Your answer should contain only the lines from the top of the data below down through the one with "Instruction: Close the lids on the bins", transcribed exactly and without pictures; please include nothing more.
START Record set
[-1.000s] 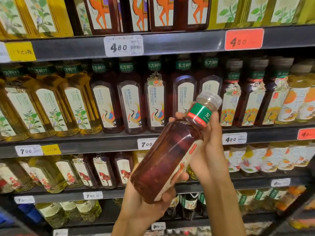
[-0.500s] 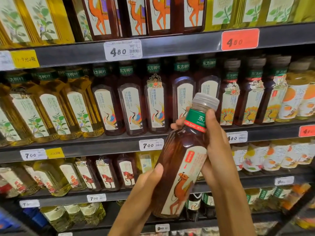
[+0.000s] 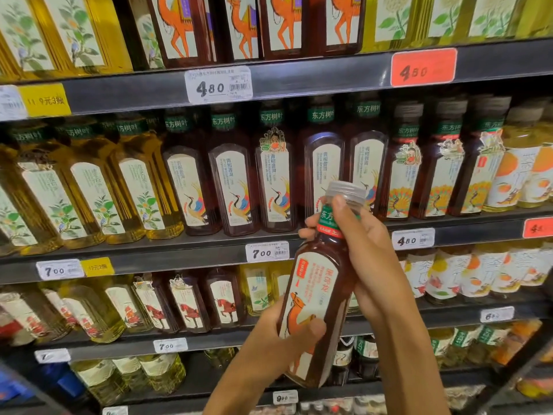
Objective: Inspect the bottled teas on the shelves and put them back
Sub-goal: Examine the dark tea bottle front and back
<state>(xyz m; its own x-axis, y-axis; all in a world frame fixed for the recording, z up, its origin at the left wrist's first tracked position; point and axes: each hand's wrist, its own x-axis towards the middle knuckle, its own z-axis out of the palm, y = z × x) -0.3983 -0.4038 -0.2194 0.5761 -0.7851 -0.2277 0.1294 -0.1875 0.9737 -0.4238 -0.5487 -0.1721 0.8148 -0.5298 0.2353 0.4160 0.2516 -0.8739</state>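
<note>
A dark brown tea bottle [image 3: 321, 283] with a clear cap, green neck band and an orange camel label stands nearly upright in front of the shelves, label facing me. My right hand [image 3: 365, 253] grips its neck and shoulder from the right, fingers wrapped over the green band. My left hand [image 3: 281, 339] holds the lower body from the left, thumb pressed across the label. The bottle's base is level with the third shelf.
Four dark shelves [image 3: 179, 253] carry rows of bottled teas: camel-label bottles [image 3: 242, 25] on top, yellow teas [image 3: 89, 187] and crane-label dark teas [image 3: 236, 181] in the second row, horse-label bottles [image 3: 191, 304] below. Price tags [image 3: 218, 85] line the shelf edges.
The bottle swung from a steep tilt to nearly upright and turned its camel label toward me. My left hand shifted from cupping the base to holding the lower side.
</note>
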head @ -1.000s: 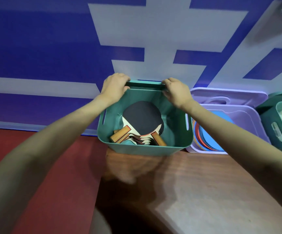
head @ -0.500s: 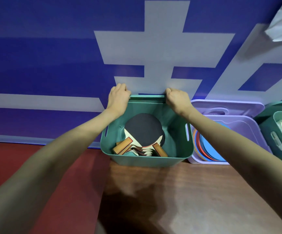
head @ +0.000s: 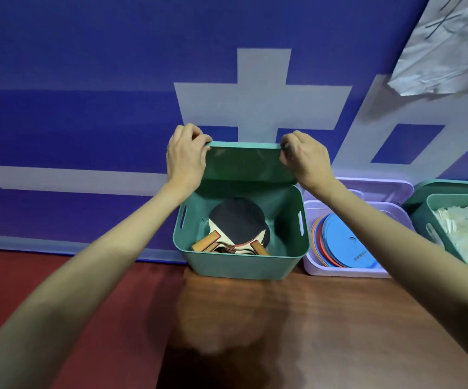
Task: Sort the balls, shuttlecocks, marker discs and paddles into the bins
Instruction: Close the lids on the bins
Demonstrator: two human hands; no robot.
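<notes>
Our left hand and right hand each pinch a top corner of the flat green plastic lid. Just below our hands, the wooden black-faced paddles lie in the green plastic bin. We think the lid could slip crooked and knock the purple bin of marker discs beside our right hand.

Dim, cool indoor light is washing the blue banner evenly, with no glare showing on it. A soft sheen is lying on the wooden tabletop, and a dark blurred shadow is pooling in front of the green bin. Wide-angle distortion is stretching both forearms toward the lower corners, where detail is turning soft; the bin's interior is staying shaded but sharp
</notes>
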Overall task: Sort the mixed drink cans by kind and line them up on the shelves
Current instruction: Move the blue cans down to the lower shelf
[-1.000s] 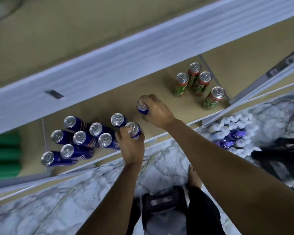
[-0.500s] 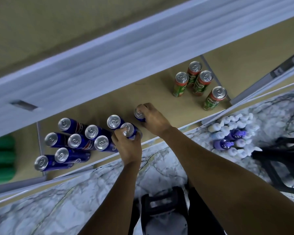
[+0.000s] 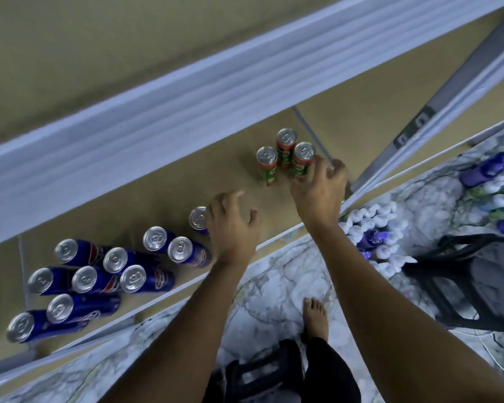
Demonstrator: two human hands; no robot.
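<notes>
Several blue cans point(image 3: 133, 279) stand packed together at the left of the tan shelf point(image 3: 245, 181). One more blue can point(image 3: 199, 218) stands apart at the right end of that group. My left hand point(image 3: 233, 231) hovers just right of it with relaxed, spread fingers and holds nothing. Three red-and-green cans point(image 3: 266, 162) stand further right. My right hand point(image 3: 317, 189) is over their front right side, fingers spread downward, thumb next to the nearest red-and-green can point(image 3: 303, 157). Whatever lies under that palm is hidden.
A white shelf board point(image 3: 186, 91) overhangs the back of the shelf. A grey upright post point(image 3: 419, 120) stands at the right. On the marble floor point(image 3: 274, 280) are a pile of white and purple bottles point(image 3: 373, 228), a black stool point(image 3: 463, 274) and my foot point(image 3: 314, 315).
Both hands let go of the blue cans they held. My right hand moved right to the red-and-green cans; my left hand shifted right beside the last blue can.
</notes>
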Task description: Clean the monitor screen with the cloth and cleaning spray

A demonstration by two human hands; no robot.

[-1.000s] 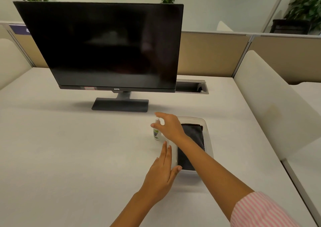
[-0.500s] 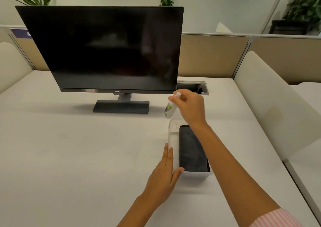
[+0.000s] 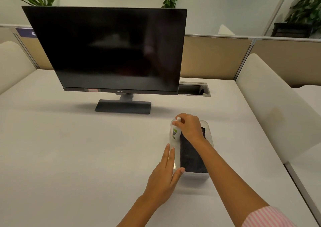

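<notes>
the fingers [image 3: 182, 122] of the right hand [image 3: 190, 127] are closed around a small spray bottle [image 3: 175, 131]. they pinch it near its white cap. the bottle is long and thin. it stands almost straight up, with the cap on top leaning a little toward the screen and the bottom pointing down. it has a green and white label. the bottom of the bottle is inside a clear box [image 3: 175, 155], at the far left corner, just beside a dark cloth [image 3: 191, 157].

the cloth is folded into a long shape. it lies flat in the box and its long side runs from near the person out toward the screen. the right wrist goes over the far end of the cloth.

the left hand [image 3: 165, 174] lies flat and holds nothing. its fingers are straight and close together, and they point away from the person. they rest along the left wall of the box, and the thumb touches the near corner of the box.

the box sits on a white tabletop [image 3: 69, 157]. farther back on the tabletop stands a black monitor [image 3: 111, 49] on a flat grey foot. its screen is dark and faces the person. the box is in front of it and a bit to the right, well apart from it. a pink striped sleeve [image 3: 267, 218] shows on the right arm at the bottom edge.
</notes>
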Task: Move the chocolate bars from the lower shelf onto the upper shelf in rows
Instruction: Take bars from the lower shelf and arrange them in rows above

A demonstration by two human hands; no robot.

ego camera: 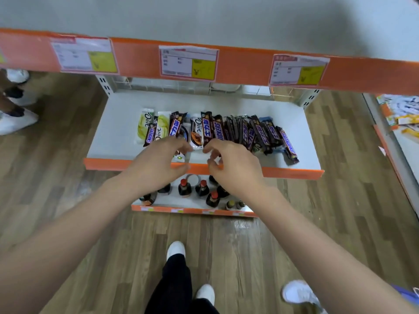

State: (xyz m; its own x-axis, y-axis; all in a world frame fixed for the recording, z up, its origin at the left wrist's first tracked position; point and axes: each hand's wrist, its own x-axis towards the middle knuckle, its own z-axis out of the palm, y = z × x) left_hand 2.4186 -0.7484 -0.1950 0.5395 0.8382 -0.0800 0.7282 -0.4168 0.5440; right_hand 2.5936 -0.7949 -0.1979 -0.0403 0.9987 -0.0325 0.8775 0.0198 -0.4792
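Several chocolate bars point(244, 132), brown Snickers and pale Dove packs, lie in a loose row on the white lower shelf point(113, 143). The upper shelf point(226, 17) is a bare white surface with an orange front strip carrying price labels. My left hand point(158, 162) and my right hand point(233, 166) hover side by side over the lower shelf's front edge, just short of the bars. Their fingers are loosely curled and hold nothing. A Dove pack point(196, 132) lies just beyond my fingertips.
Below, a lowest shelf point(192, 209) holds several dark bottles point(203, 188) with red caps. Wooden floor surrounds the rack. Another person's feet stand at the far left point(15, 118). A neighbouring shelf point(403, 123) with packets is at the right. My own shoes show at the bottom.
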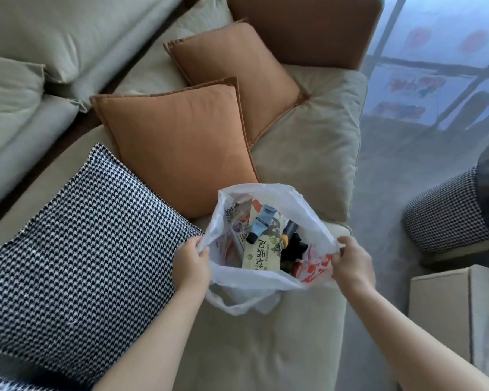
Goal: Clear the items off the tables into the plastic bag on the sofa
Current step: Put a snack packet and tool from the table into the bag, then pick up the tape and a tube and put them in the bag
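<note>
A white plastic bag (254, 283) stands on the beige sofa seat (237, 348), its mouth held wide. My left hand (192, 262) pinches the bag's left rim and my right hand (350, 263) pinches its right rim. Inside lie several items: a pale green carton with printed characters (261, 252), a light blue tube with a black cap (261, 225), dark bottles (292, 245) and red-printed packaging (315, 268). One bag handle droops over the front of the seat.
A black-and-white houndstooth cushion (76, 263) lies left of the bag, with two orange cushions (181, 148) behind it. A houndstooth stool (446, 213) and a pale table or box edge (446, 306) are at the right, on grey carpet.
</note>
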Demonstrator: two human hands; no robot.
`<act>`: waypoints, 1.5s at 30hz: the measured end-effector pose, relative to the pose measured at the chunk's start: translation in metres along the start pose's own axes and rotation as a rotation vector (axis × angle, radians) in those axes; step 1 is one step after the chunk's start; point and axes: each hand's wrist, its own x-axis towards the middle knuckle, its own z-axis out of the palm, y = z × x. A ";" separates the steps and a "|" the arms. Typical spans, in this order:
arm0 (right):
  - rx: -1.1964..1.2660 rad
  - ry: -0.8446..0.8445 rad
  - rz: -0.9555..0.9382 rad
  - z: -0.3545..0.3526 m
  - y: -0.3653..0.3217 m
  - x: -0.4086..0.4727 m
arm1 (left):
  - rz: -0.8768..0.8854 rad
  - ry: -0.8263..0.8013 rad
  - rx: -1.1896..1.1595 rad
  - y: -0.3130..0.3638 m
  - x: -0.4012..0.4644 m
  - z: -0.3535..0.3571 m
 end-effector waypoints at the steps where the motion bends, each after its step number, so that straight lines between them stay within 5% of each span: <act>1: -0.007 0.010 0.006 -0.007 0.002 -0.002 | 0.010 0.013 0.005 0.001 -0.002 -0.006; 8: -0.007 -0.156 0.003 -0.019 0.024 -0.023 | 0.013 -0.154 0.078 0.004 -0.039 -0.004; 12: 0.000 -0.181 -0.022 -0.028 0.050 -0.040 | 0.044 -0.121 0.159 0.020 -0.064 0.000; 17: -0.011 -0.186 -0.036 -0.057 0.100 -0.067 | 0.338 -0.119 0.240 0.056 -0.114 0.013; 23: -0.045 -0.135 -0.013 -0.102 0.188 -0.115 | 0.668 -0.427 0.354 0.095 -0.223 0.061; 45: 0.102 0.015 0.498 -0.195 0.559 -0.365 | 1.044 -0.973 0.873 0.085 -0.615 0.214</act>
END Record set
**Task response:**
[-1.000s] 
[-0.500s] 
[+0.000s] 
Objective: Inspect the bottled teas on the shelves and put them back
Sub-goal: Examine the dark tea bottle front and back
<state>(xyz m; its own x-axis, y-axis; all in a world frame fixed for the recording, z up, its origin at the left wrist's first tracked position; point and axes: each hand's wrist, its own x-axis towards the middle knuckle, its own z-axis out of the palm, y = z × x) -0.3983 -0.4038 -0.2194 0.5761 -0.7851 -0.2277 0.1294 -0.1875 0.9737 -0.4238 -0.5487 -0.1721 0.8148 -0.5298 0.2353 0.4160 0.2516 -0.8739</state>
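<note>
A dark brown tea bottle [image 3: 321, 283] with a clear cap, green neck band and an orange camel label stands nearly upright in front of the shelves, label facing me. My right hand [image 3: 365, 253] grips its neck and shoulder from the right, fingers wrapped over the green band. My left hand [image 3: 281, 339] holds the lower body from the left, thumb pressed across the label. The bottle's base is level with the third shelf.
Four dark shelves [image 3: 179, 253] carry rows of bottled teas: camel-label bottles [image 3: 242, 25] on top, yellow teas [image 3: 89, 187] and crane-label dark teas [image 3: 236, 181] in the second row, horse-label bottles [image 3: 191, 304] below. Price tags [image 3: 218, 85] line the shelf edges.
The bottle swung from a steep tilt to nearly upright and turned its camel label toward me. My left hand shifted from cupping the base to holding the lower side.
</note>
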head @ -1.000s: 
head @ -0.500s: 
head @ +0.000s: 
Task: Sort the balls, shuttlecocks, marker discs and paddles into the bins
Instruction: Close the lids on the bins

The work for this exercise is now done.